PROBLEM DETAILS -
A faithful transcription of all the data is required.

RECORDED DATA -
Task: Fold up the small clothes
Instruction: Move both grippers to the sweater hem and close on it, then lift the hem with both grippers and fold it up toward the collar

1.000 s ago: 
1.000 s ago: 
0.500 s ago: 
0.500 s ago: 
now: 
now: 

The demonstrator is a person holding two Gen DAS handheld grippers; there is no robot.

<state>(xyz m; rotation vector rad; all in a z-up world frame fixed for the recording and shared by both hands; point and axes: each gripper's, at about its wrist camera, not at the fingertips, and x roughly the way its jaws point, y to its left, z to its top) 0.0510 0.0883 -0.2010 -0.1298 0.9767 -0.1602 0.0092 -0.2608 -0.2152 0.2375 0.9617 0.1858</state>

EXPECTED OUTPUT -
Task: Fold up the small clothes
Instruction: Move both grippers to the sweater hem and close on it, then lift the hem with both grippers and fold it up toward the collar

1.000 s ago: 
1.000 s ago: 
0.500 s ago: 
0.500 s ago: 
now: 
now: 

The demonstrator is a person holding two Gen DAS handheld grippers; there is no robot.

<state>(xyz m; rotation vector rad; all in a z-up world frame fixed for the recording and shared by both hands; point and axes: each gripper's, at about its wrist camera, not at the fingertips, and x roughly the way its jaws point, y to its left, z to its top) 0.0510 0.0883 -0.2010 -0.1298 0.9767 -0.1602 0.0092 -0.2608 -0.2152 0.2375 0.9617 0.1858</state>

What came before is the finished answer.